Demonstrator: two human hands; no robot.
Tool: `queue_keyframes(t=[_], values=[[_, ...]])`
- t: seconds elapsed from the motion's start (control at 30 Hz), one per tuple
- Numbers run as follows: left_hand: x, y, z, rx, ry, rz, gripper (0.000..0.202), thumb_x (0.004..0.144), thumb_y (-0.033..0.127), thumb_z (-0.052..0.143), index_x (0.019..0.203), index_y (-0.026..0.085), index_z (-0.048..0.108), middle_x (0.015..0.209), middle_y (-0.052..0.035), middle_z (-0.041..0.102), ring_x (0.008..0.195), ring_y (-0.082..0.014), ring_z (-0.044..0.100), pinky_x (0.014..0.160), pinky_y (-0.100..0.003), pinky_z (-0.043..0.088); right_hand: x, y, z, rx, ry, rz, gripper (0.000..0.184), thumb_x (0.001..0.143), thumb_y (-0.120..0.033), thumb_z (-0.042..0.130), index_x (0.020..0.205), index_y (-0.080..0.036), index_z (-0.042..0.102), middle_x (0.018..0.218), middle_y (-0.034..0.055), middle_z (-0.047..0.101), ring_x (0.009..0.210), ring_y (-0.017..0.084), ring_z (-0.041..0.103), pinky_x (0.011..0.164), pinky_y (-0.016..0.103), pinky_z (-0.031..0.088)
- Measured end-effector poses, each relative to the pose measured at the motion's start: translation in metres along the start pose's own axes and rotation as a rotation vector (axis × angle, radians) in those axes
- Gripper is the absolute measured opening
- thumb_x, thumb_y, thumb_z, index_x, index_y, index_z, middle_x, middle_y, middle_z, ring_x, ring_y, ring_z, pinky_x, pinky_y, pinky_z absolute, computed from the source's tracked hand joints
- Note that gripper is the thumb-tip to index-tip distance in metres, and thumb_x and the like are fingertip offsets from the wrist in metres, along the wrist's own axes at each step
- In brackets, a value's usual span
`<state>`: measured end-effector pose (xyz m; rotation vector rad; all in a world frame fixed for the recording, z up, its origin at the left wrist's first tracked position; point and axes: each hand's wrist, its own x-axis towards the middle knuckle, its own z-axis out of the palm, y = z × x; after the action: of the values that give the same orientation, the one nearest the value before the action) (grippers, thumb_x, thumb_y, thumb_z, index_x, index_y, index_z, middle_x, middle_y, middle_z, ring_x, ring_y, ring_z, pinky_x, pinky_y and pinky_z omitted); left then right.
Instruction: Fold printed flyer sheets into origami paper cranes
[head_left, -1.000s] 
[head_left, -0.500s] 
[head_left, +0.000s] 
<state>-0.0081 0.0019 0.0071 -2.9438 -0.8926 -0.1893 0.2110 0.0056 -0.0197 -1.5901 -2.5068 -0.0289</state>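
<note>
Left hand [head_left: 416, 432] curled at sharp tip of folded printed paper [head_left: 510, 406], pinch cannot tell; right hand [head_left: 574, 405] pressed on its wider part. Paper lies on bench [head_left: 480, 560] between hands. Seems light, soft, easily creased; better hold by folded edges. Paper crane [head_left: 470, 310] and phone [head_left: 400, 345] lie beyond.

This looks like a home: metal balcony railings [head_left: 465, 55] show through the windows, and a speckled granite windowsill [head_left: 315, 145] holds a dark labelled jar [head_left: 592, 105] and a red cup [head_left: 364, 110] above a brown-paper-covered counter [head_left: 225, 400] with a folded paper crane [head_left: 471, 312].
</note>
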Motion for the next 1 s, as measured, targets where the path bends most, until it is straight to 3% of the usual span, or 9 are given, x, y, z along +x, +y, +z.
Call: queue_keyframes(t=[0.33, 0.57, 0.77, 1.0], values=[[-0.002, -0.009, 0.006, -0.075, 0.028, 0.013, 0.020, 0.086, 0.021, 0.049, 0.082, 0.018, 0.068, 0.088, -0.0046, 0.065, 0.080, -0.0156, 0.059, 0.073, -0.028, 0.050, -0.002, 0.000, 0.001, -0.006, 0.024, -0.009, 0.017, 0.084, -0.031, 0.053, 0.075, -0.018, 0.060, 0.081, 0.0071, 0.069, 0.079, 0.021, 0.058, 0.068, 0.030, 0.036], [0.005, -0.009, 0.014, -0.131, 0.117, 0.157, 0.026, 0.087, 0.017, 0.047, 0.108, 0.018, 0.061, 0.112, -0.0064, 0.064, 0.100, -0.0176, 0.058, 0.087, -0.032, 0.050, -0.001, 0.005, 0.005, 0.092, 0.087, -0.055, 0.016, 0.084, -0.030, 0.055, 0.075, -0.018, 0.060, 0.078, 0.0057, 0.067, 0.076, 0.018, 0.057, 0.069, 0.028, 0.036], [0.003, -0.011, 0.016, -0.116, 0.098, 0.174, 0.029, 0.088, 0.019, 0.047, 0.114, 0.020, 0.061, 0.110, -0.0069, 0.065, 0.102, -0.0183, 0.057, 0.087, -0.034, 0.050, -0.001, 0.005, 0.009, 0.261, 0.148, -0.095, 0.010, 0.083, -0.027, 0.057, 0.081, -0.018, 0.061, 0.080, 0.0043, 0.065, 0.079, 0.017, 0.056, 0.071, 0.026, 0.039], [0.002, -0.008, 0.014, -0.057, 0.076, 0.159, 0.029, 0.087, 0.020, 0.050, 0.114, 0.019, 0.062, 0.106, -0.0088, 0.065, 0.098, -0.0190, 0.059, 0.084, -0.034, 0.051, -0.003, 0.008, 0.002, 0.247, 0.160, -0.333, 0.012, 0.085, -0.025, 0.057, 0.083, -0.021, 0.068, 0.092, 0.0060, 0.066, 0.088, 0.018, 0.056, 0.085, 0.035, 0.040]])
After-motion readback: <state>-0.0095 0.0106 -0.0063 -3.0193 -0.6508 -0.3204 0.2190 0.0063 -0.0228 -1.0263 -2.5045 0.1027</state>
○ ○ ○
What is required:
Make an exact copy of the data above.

Answer space:
Demonstrator: two human hands; no robot.
Tool: `queue_keyframes(t=[_], values=[[_, ...]])`
- t: seconds elapsed from the motion's start (control at 30 Hz), one per tuple
- Numbers run as follows: left_hand: x, y, z, rx, ry, rz, gripper (0.000..0.202), thumb_x (0.004..0.144), thumb_y (-0.033..0.127), thumb_z (-0.052..0.143), index_x (0.019..0.203), index_y (-0.026..0.085), index_z (-0.048..0.108), middle_x (0.015..0.209), middle_y (-0.052..0.035), middle_z (-0.041..0.102), ring_x (0.008..0.195), ring_y (-0.082..0.014), ring_z (-0.044..0.100), pinky_x (0.014..0.160), pinky_y (-0.100..0.003), pinky_z (-0.043..0.088); right_hand: x, y, z, rx, ry, rz, gripper (0.000..0.184), thumb_x (0.001..0.143), thumb_y (-0.120..0.033), thumb_z (-0.042..0.130), index_x (0.020..0.205), index_y (-0.080..0.036), index_z (-0.042..0.102), middle_x (0.018..0.218), middle_y (-0.034..0.055), middle_z (-0.047..0.101), ring_x (0.009..0.210), ring_y (-0.017..0.084), ring_z (-0.041..0.103), pinky_x (0.011..0.164), pinky_y (-0.016..0.103), pinky_z (-0.031..0.088)
- Measured end-effector poses, each relative to the pose measured at the motion's start: translation in metres along the start pose's own axes and rotation as a rotation vector (axis × angle, radians) in those axes
- Gripper is the absolute measured opening
- thumb_x, thumb_y, thumb_z, index_x, index_y, index_z, middle_x, middle_y, middle_z, ring_x, ring_y, ring_z, pinky_x, pinky_y, pinky_z absolute, computed from the source's tracked hand joints
- Note that gripper is the thumb-tip to index-tip distance in metres, and thumb_x and the like are fingertip offsets from the wrist in metres, along the wrist's own axes at each step
- In brackets, a value's usual span
`<state>`: measured end-effector pose (xyz m; rotation vector rad; all in a world frame fixed for the recording, z up, its origin at the left wrist's first tracked position; point and axes: each hand's wrist, its own x-axis towards the middle knuckle, its own z-axis out of the palm, y = z × x; after the action: of the values that give the same orientation, the one nearest the value before the action) (grippers, thumb_x, thumb_y, thumb_z, index_x, index_y, index_z, middle_x, middle_y, middle_z, ring_x, ring_y, ring_z, pinky_x, pinky_y and pinky_z omitted); left then right.
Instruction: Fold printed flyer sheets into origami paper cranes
[head_left, -1.000s] 
[head_left, -0.500s] 
[head_left, +0.000s] 
<state>-0.0081 0.0019 0.0071 -2.9438 -0.8926 -0.1893 0.2110 0.0056 -0.0197 -1.5901 -2.5068 -0.0289</state>
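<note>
Left hand [head_left: 416, 432] curled at sharp tip of folded printed paper [head_left: 510, 406], pinch cannot tell; right hand [head_left: 574, 405] pressed on its wider part. Paper lies on bench [head_left: 480, 560] between hands. Seems light, soft, easily creased; better hold by folded edges. Paper crane [head_left: 470, 310] and phone [head_left: 400, 345] lie beyond.

This looks like a home: metal balcony railings [head_left: 465, 55] show through the windows, and a speckled granite windowsill [head_left: 315, 145] holds a dark labelled jar [head_left: 592, 105] and a red cup [head_left: 364, 110] above a brown-paper-covered counter [head_left: 225, 400] with a folded paper crane [head_left: 471, 312].
</note>
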Motion for the next 1 s, as measured, targets where the path bends most, until it is straight to 3% of the usual span, or 9 are given, x, y, z along +x, +y, +z.
Call: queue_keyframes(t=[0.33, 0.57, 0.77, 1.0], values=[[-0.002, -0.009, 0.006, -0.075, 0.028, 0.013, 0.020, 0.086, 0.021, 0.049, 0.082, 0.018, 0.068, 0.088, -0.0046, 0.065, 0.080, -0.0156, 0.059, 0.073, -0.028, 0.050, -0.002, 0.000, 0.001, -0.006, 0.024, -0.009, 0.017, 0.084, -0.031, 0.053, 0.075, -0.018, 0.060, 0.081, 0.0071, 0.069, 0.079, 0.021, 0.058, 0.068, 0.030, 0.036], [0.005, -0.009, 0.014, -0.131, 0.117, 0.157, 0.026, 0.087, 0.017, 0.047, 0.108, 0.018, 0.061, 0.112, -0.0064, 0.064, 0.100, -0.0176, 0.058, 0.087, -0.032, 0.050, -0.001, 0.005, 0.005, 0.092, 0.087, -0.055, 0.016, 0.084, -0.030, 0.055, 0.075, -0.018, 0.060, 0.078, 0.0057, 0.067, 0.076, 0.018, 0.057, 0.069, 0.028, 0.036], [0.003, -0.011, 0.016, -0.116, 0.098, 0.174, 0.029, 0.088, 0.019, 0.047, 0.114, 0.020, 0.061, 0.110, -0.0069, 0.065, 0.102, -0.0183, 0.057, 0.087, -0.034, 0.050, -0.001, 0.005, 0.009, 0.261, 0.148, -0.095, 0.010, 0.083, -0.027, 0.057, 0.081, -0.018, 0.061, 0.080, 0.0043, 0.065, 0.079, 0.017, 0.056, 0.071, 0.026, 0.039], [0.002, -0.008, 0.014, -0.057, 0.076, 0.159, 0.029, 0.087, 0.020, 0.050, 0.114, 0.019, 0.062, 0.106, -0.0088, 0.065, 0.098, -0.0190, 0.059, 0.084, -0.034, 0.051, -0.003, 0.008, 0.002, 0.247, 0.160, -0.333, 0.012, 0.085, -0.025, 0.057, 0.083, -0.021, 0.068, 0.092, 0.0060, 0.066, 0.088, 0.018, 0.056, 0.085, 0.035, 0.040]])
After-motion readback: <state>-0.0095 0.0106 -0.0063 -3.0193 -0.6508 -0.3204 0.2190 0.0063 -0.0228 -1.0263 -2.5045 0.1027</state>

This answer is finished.